Question

Q. The number of numbers of the form 30a0b03 that are
divisible by 13, where a, b are digits, is
(A) 5
(B) 6
(C) 7
(D) 0​

Answer 1

Answer:

6

Step-by-step explanation:

let a=6,b=6

PUT THE VALUES

3060603÷13=235431

Answer 2

6 and the number is 3060603 which is divisible by 13.

Explanation:

In order to determine the correct number of form 3060603, let us first understood which numbers are actually divisible by 13. The simple rule is known as divisibility rule.
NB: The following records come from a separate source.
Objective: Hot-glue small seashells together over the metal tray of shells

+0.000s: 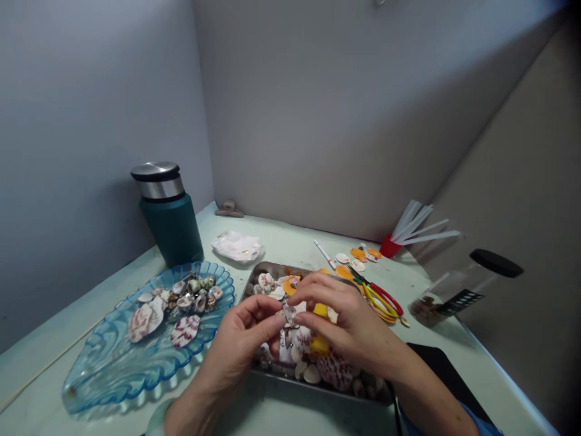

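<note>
My left hand [240, 330] pinches a small clear, shiny piece [288, 312] between thumb and forefinger. From the other side, the thumb and fingertips of my right hand [345, 312] close around the same piece. What kind of thing it is cannot be made out. Both hands are above a metal tray [313, 389] filled with seashells, among them a purple-and-white scallop shell [334, 369]. A yellow object [319, 346] shows below my right hand, partly covered by the fingers.
Left stands a blue shell-shaped dish [113, 369] holding shells, with a teal bottle [170, 224] behind. Beyond the tray are a white packet [236, 246], a pen [324, 254] and orange shells [358, 254]. Right are pliers [384, 300], a red cup [390, 246] of translucent sticks and a jar [447, 297].
</note>
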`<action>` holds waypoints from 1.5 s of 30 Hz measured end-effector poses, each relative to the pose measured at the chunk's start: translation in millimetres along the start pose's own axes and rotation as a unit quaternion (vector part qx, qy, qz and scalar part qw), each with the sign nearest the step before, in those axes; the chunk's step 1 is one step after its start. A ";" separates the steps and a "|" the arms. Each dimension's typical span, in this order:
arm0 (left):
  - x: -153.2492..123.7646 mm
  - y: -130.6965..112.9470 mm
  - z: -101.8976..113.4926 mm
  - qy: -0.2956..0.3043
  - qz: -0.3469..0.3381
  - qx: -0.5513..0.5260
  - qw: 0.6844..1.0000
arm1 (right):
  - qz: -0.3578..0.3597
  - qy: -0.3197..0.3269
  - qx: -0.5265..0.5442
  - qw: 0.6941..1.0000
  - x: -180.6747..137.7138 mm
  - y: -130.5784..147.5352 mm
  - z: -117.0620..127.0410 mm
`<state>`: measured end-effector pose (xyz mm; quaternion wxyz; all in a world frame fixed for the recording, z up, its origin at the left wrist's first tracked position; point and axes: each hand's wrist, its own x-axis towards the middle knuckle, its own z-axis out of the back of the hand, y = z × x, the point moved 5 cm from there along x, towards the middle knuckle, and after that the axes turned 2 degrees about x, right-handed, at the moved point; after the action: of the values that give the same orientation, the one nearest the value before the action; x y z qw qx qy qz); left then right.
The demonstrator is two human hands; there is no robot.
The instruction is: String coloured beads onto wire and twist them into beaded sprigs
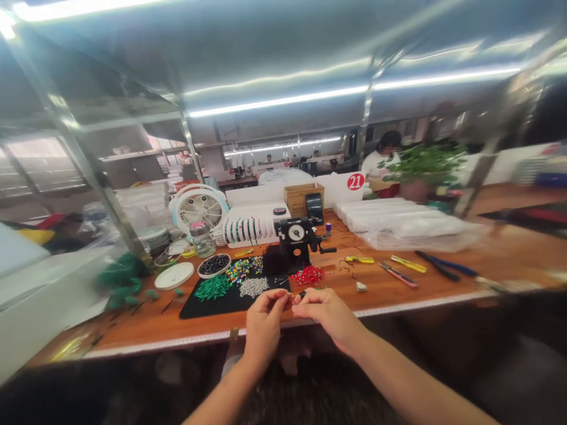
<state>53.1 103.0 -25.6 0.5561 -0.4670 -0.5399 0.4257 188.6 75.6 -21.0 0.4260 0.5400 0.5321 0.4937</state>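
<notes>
My left hand (pixel 264 321) and my right hand (pixel 325 311) meet just in front of the wooden table's front edge (pixel 398 307), fingertips pinched together. A tiny dark piece (pixel 302 294) shows at the right fingertips; what the left fingers hold is too small to name. Right behind the hands lies a black mat (pixel 208 304) with piles of green beads (pixel 211 287), silver beads (pixel 254 286), mixed coloured beads (pixel 243 270) and red beads (pixel 307 275). A black dial device (pixel 296 235) stands behind the mat.
A bowl of black beads (pixel 214 265), a white lid (pixel 174 275), a jar (pixel 202 237) and a small fan (pixel 198 206) sit at the left. Yellow-handled tools (pixel 407 263), pliers (pixel 443 267), plastic-wrapped stacks (pixel 411 221), a cardboard box (pixel 303 198) and a potted plant (pixel 420 168) are to the right. Another person sits behind the plant.
</notes>
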 end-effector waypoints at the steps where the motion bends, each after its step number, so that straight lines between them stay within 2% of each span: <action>1: 0.0 -0.5 0.6 -0.009 -0.002 -0.007 1.000 | -0.004 -0.001 0.011 1.000 0.1 0.1 -0.7; 6: 0.5 -3.1 0.9 -0.032 -0.015 -0.062 0.997 | -0.001 0.000 0.027 1.000 1.3 1.2 -3.5; 13: -3.3 -7.1 0.5 -0.036 -0.032 -0.057 0.997 | 0.001 -0.008 0.038 0.999 1.5 -1.5 -3.7; 20: -8.1 -8.8 -1.7 -0.029 -0.068 -0.007 0.997 | 0.006 -0.019 0.024 1.000 1.1 -2.3 -2.5; 27: -10.1 0.3 -2.7 -0.013 -0.118 0.064 0.991 | 0.018 -0.030 -0.010 0.999 2.9 -0.5 -2.4; 33: -8.1 -9.4 -6.4 0.001 -0.147 0.157 0.977 | 0.041 -0.077 -0.106 0.991 5.7 4.7 11.2; 38: -2.5 -15.3 -12.8 0.050 -0.125 0.170 0.976 | 0.064 -0.047 -0.043 0.996 11.5 5.5 15.5; 45: 2.0 -7.3 -13.5 0.057 -0.120 0.193 0.972 | 0.052 -0.123 0.101 0.986 22.7 -11.0 28.1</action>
<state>66.5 102.7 -17.9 0.7127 -0.3064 -0.4668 0.4246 213.5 100.7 -34.3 0.4049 0.6641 0.4939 0.3887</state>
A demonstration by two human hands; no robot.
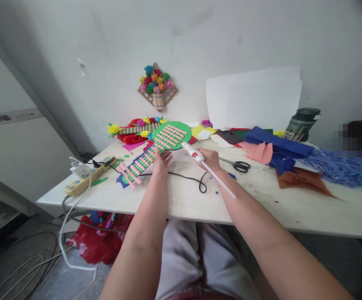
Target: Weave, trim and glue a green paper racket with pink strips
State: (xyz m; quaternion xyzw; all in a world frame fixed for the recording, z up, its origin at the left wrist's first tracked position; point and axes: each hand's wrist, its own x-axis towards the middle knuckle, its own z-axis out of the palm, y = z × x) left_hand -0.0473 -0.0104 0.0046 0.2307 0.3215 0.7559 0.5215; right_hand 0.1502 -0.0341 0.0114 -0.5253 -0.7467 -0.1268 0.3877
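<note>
My left hand (162, 160) grips a guitar-shaped paper craft (149, 155) near the middle, its thumb on the front and its fingers at the edge. The craft has a green face with pink strips across it, a round upper end and pegs at the lower left. A white hot glue gun (194, 152) is in my right hand (210, 158), its nozzle close to the right edge of the round end. Whether the nozzle touches the craft I cannot tell. A long white glue stick (221, 183) trails out of its back.
Black-handled scissors (240, 166) lie right of my right hand. Folded blue paper (277, 141), brown paper (302, 182) and blue shreds (346, 166) cover the table's right. A power strip (85, 179) with cables sits at left. A dark bottle (301, 125) stands behind; another person is partly visible at right.
</note>
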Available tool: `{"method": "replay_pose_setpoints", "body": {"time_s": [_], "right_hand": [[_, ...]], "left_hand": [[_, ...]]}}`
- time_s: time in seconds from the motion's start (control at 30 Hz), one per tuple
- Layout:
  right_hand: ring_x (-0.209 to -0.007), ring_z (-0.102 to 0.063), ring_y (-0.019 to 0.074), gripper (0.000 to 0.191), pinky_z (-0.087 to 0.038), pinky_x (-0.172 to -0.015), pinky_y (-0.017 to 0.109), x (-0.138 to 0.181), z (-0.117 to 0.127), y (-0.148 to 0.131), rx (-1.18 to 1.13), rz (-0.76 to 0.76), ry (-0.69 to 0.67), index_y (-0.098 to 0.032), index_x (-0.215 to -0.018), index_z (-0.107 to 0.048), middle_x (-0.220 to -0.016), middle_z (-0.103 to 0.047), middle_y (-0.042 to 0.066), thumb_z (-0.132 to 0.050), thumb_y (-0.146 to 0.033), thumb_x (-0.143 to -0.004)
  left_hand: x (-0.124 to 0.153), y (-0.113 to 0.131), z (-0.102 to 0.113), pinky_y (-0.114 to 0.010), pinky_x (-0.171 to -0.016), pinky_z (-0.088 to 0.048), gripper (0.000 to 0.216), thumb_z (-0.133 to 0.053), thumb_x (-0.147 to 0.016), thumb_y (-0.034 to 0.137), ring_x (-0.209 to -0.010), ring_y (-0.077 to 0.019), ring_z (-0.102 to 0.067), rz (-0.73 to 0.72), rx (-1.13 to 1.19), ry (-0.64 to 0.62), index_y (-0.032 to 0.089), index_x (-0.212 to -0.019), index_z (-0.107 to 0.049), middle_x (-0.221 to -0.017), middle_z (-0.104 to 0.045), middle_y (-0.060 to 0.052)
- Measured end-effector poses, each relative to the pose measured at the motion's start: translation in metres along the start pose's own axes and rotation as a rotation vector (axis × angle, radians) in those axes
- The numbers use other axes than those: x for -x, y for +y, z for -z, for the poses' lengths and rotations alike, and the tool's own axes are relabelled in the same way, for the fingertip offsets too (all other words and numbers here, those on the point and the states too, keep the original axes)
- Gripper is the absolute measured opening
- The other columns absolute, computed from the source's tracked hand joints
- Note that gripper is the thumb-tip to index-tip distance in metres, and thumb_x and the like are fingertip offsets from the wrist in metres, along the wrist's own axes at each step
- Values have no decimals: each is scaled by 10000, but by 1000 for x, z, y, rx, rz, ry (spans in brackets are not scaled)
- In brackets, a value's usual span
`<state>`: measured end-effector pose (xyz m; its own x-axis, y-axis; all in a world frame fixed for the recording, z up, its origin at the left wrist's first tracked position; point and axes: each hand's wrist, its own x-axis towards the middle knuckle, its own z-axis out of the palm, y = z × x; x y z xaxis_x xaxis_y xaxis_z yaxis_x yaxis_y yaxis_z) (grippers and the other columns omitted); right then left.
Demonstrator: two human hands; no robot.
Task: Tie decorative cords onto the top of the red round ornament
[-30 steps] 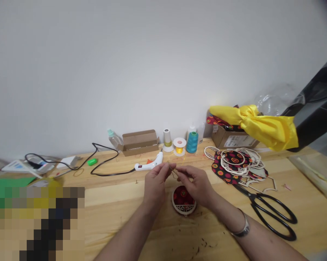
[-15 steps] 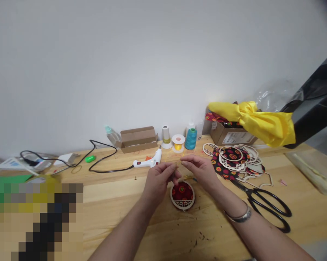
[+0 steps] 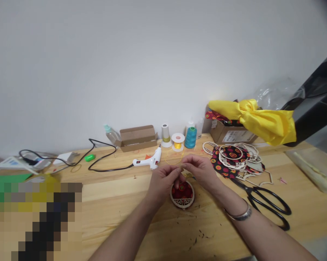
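Note:
My left hand (image 3: 163,181) and my right hand (image 3: 200,172) meet above a round ornament (image 3: 182,195), a pale wooden fretwork ring filled with red patterned cloth, lying on the wooden table (image 3: 111,203). Both hands pinch a thin yellow thread (image 3: 172,162) that loops away toward the spools. Fingertips of the two hands nearly touch. My right wrist wears a silver bangle (image 3: 241,215).
A white glue gun (image 3: 149,161) with a black cord lies behind my hands. Behind it stand a yellow spool (image 3: 178,142), a teal spool (image 3: 191,137) and an open cardboard box (image 3: 137,137). Black scissors (image 3: 267,206), fretwork pieces (image 3: 235,157) and yellow cloth (image 3: 257,121) are at right.
My hands have drawn closer together over the ornament and the yellow thread now forms a visible loop behind them. The view has shifted slightly.

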<state>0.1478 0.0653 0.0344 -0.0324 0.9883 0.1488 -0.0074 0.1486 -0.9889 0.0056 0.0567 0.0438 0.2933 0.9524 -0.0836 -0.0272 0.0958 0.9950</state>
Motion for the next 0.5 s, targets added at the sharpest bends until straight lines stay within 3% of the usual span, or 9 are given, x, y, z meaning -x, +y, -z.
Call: {"method": "replay_pose_setpoints", "body": {"time_s": [0.5], "right_hand": [[-557,-445,101,134,-372,-544,233,-1,0,1,21,-30,50,-163,-629,-565,-581,-520,-31,-608,-282,-672]], "left_hand": [[-1,-7,0,-178,-433,-310,237,-585,-745,336,-424,-48,-394,18,2,-16,129,-645,-647,-535,-610,-13]]}}
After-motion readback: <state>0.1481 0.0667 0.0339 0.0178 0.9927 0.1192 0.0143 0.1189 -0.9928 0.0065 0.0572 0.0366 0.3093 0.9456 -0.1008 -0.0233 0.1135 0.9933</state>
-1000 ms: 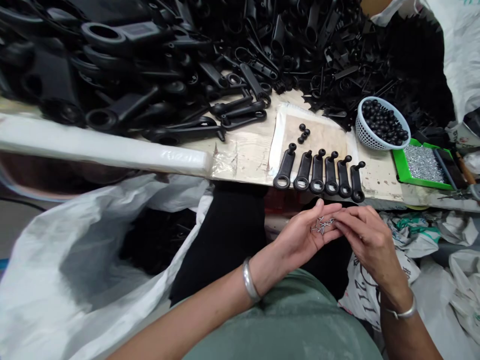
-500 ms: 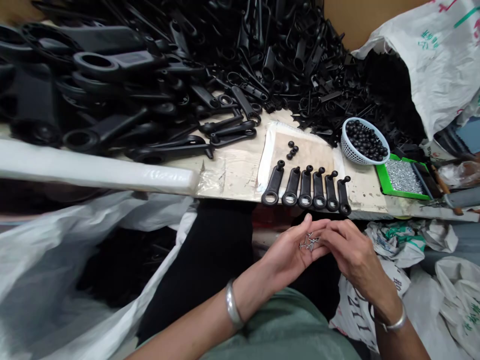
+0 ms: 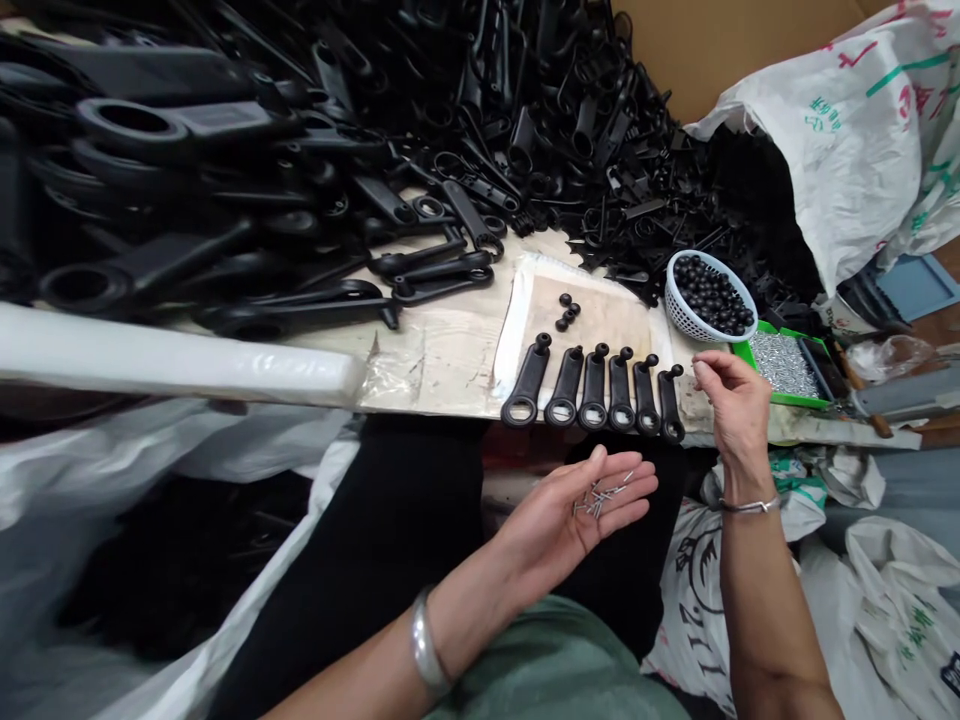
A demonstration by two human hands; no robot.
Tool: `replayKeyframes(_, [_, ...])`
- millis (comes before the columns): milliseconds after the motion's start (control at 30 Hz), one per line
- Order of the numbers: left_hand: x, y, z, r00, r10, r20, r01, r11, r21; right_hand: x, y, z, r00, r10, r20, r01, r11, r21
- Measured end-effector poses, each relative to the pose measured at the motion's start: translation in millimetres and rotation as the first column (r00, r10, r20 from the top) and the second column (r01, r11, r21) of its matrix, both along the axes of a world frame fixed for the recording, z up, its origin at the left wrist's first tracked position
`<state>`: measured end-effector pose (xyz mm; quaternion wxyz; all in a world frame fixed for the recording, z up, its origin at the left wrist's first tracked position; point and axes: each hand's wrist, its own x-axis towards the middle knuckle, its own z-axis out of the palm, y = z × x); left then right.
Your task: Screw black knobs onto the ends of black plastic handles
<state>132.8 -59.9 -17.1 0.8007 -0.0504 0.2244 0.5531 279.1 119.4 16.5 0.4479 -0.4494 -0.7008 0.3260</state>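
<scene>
My left hand (image 3: 551,525) lies palm up in front of the table edge, its fingers stretched out and a small heap of silver screws (image 3: 598,500) resting in it. My right hand (image 3: 739,405) is over the table edge, thumb and fingertips pinched together; what they hold, if anything, is too small to make out. Just left of those fingertips lies the rightmost black crank arm (image 3: 669,405). It ends a row of several black crank arms (image 3: 592,388), ring ends towards me, small knobs at the far ends. Beyond them sit several loose black balls (image 3: 568,312) on a whitish cloth (image 3: 517,300).
A pale blue basket (image 3: 679,310) of black balls and a green tray (image 3: 791,398) of small silver hardware stand at right. Black plastic parts (image 3: 450,100) pile up behind. A white wrapped bar (image 3: 172,350) lies along the left edge. White sacks (image 3: 855,150) flank the table.
My right hand has left my left palm and moved up and right to the end of the crank row. My left hand stays low, its palm now uncovered. The view has shifted slightly right.
</scene>
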Motion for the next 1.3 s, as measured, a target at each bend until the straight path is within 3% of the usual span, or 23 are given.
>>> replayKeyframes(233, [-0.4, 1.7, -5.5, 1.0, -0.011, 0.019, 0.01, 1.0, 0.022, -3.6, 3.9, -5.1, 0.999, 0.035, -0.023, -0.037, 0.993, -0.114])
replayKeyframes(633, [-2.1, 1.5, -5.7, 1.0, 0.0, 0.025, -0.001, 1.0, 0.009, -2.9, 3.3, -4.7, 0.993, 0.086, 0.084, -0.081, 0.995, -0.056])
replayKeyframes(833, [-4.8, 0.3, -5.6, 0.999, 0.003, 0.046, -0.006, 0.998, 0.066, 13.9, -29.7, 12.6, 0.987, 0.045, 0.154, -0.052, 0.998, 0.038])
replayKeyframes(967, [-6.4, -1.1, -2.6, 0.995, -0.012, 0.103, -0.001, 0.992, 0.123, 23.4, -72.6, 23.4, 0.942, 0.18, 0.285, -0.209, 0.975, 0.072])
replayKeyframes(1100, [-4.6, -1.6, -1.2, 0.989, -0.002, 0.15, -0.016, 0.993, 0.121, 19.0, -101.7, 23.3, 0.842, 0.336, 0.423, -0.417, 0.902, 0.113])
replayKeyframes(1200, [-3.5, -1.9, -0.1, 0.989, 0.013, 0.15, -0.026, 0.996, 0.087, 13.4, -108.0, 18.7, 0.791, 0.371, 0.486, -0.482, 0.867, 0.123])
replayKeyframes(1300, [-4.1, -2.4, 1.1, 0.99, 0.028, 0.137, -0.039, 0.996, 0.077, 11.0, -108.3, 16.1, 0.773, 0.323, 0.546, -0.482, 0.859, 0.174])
Specifically, for determining the divisibility with 13, follow these steps:

The number is: 3060603

$306060+3 \times 4=306060+12=306072$

Hence, pick all digits except last digit and add the result of multiplication of last digit with 4 to the said digits. Then, follow same step with the resultant figure.

$\begin{array}{l}{30607+2 \times 4=30607+8=30615} \\ \\{3061+5 \times 4=3061+20=3081} \\ \\{308+1 \times 4=308+4=312} \\ \\{31+2 \times 4=31+8=39}\end{array}$

Now, the final result is 39 which is divisible by 13. This means that the original number i.e. 3060603 is divisible by 13.